### Exercise details
Repeat the data in full. No line may differ from the original.
··········
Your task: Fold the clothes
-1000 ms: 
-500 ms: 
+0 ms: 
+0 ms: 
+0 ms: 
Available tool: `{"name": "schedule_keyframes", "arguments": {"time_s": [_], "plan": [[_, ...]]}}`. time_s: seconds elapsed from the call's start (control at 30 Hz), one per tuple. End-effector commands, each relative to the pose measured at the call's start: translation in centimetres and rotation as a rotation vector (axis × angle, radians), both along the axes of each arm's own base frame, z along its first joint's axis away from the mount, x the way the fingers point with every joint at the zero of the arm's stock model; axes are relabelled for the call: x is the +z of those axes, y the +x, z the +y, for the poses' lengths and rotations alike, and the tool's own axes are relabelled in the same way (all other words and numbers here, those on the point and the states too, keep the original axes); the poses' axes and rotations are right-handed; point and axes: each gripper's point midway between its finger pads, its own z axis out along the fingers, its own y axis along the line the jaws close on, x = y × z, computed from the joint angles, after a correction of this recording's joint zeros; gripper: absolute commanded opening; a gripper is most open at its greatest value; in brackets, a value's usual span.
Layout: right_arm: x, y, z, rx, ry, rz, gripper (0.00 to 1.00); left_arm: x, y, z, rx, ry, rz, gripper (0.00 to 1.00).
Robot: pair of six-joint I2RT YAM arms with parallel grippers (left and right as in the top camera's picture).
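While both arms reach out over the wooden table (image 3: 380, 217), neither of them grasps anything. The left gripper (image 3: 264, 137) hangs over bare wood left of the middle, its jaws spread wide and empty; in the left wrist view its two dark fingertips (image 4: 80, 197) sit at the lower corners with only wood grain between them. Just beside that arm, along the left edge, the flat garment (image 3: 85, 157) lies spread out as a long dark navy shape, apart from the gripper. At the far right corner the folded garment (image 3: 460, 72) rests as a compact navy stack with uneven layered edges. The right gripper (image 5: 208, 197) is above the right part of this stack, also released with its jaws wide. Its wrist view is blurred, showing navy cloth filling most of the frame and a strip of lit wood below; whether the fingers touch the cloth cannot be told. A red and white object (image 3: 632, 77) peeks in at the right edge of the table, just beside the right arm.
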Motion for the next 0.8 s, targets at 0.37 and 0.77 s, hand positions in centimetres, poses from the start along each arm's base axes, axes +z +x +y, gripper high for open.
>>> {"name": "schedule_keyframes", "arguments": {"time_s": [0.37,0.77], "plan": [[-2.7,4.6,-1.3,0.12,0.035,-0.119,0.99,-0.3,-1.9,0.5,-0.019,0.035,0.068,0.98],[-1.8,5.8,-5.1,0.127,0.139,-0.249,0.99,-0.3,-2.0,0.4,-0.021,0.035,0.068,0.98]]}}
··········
### Response area
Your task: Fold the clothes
-1000 ms: 
-500 ms: 
+0 ms: 
+0 ms: 
+0 ms: 
Available tool: `{"name": "schedule_keyframes", "arguments": {"time_s": [_], "plan": [[_, ...]]}}`. time_s: seconds elapsed from the call's start (control at 30 Hz), one per tuple. End-effector commands, each relative to the pose measured at the call's start: translation in centimetres and rotation as a rotation vector (axis × angle, radians), both along the axes of each arm's own base frame, z along its first joint's axis away from the mount, x the way the fingers point with every joint at the zero of the arm's stock model; axes are relabelled for the call: x is the +z of those axes, y the +x, z the +y, for the poses' lengths and rotations alike, and the tool's own axes are relabelled in the same way (all other words and numbers here, those on the point and the states too, keep the original axes); the poses' axes and rotations are right-handed; point and axes: each gripper's point midway between its finger pads, its own z axis out along the fingers, its own y axis along the line the jaws close on, x = y × z, computed from the joint angles, after a correction of this recording's joint zeros; gripper: absolute commanded opening; a gripper is most open at its greatest value; in brackets, a value's usual span.
Layout: right_arm: x, y, z, rx, ry, rz, gripper (0.00 to 1.00); left_arm: x, y, z, rx, ry, rz, gripper (0.00 to 1.00).
Robot: pair of six-joint I2RT YAM arms with parallel grippers (left and right as in the top camera's picture).
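While both arms reach out over the wooden table (image 3: 380, 217), neither of them grasps anything. The left gripper (image 3: 264, 137) hangs over bare wood left of the middle, its jaws spread wide and empty; in the left wrist view its two dark fingertips (image 4: 80, 197) sit at the lower corners with only wood grain between them. Just beside that arm, along the left edge, the flat garment (image 3: 85, 157) lies spread out as a long dark navy shape, apart from the gripper. At the far right corner the folded garment (image 3: 460, 72) rests as a compact navy stack with uneven layered edges. The right gripper (image 5: 208, 197) is above the right part of this stack, also released with its jaws wide. Its wrist view is blurred, showing navy cloth filling most of the frame and a strip of lit wood below; whether the fingers touch the cloth cannot be told. A red and white object (image 3: 632, 77) peeks in at the right edge of the table, just beside the right arm.
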Motion for the next 0.8 s, targets at 0.37 and 0.77 s, hand positions in centimetres, poses from the start along each arm's base axes, axes +z +x +y, gripper high for open.
>>> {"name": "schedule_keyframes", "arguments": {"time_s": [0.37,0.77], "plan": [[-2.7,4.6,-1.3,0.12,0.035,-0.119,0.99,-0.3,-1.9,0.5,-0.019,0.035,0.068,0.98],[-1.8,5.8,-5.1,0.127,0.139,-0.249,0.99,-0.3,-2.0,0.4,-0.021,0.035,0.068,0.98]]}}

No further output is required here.